The wider context in which I want to situate my research is that of ill-advised, neo-liberal urban planning, which threatens to homogenize the world’s most culturally significant urban environments, and suburbanize them into obscurity.

Natalie Moselle BA ‘20, Urban Studies

Equitable Solutions to Displacement: A Case Study of Transit Expansion in Seattle

In this thesis, I grapple with the ethical implications of urban growth. To analyze this issue, I have looked at the development of the Link light rail in Seattle, the Pacific Northwest city that has been rapidly growing over the past two decades to accommodate the burgeoning digital and biotechnology industries in the region. Understanding the historical trends of public transportation infrastructure has been a cornerstone of this thesis. Looking at how Seattle has responded to different opportunities and the context in which decisions were made paint a clearer picture of how the city became the car-centric city that it is today.

Seattle has seen many iterations of development, most recently the inclusion of light rail transit. Through each phase of light rail development, the city has faced a different set of strengths and challenges. Before 1996, there had been several proposals for rail transit, however they were continuously turned down in favor of increasing bus service. In 1996, Sound Move was passed as the first plan for rail transit. This project entailed a single spine connecting the University of Washington to Sea-Tac. After overcoming its own set of challenges, two more phases, Sound Transit 2 and Sound Transit 3, have since been approved which will total over 100 miles of light rail connections.
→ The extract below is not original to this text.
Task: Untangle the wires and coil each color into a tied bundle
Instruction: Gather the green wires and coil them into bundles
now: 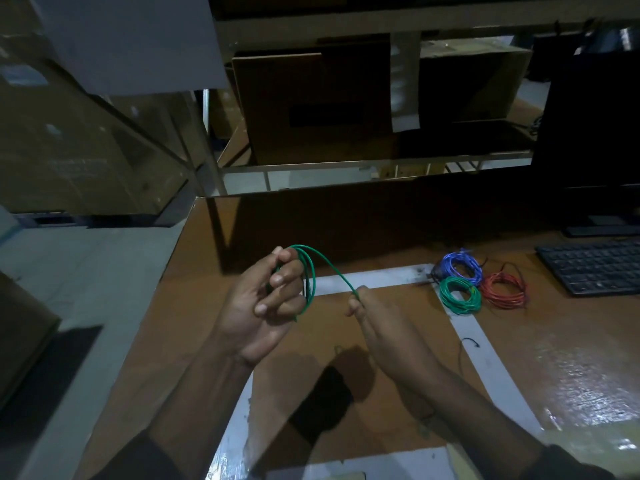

Through incorporating rail transit in the transit model, Seattle has made great strides in addressing the issues of sustainability and congestion that comes with single occupancy vehicle use. This thesis explores what more can be done in terms of equitable growth. In highlighting what the different iterations have been, I have come up with a solution that has the potential to lower the barriers to the city for those who have been displaced, and make the city more accessible for future residents of the region. Providing free transportation could be one way to make development better for all, including those who have been displaced, by keeping the barriers to the city low.

In the early 1900s, Seattle had a comprehensive streetcar system that connected the city center to the surrounding suburbs. Seattle has found success in many industries. As cars became the primary mode of transportation in the middle of that century, the streetcars were removed. Also due to cars gaining popularity, congestion increased significantly. Over the next several decades into the 1990s, the city struggled to combat the issues at hand as the solutions seemed like mere bandaids over bullet holes.

Flash forward to the present day and we are still having similar conversations. As businesses continued to develop, the population continued to increase. Today, the Puget Sound Region is home to Amazon, Microsoft, the Bill Gates Foundation, and many other digital and biotechnology companies.

Through the different phases of growth, issues that are common in all urban centers have presented themselves. Sustainability, affordability, and displacement all come into question in the conversation around urban growth. Long term planning has been a large hurdle in the Puget Sound region in the past, and in the last two decades as rail transit has been reimplemented, long term planning has become part of the city's model for growth. The most recent light rail package, Sound Transit 3, will provide interurban transit reaching through most of the Central Puget Sound region, addressing the need for more connectivity and rapid public transit.

I looked at several other cities that have implemented free, or pre-paid, transportation to figure out what has worked and what hasn’t to see if this is a feasible policy solution. In making free fare part of this long term plan, the wellbeing of all residents could be increased. While this is not the only solution, it could be a step in the right direction in terms of compassionate and sustainable policy and planning, with all residents well being in mind.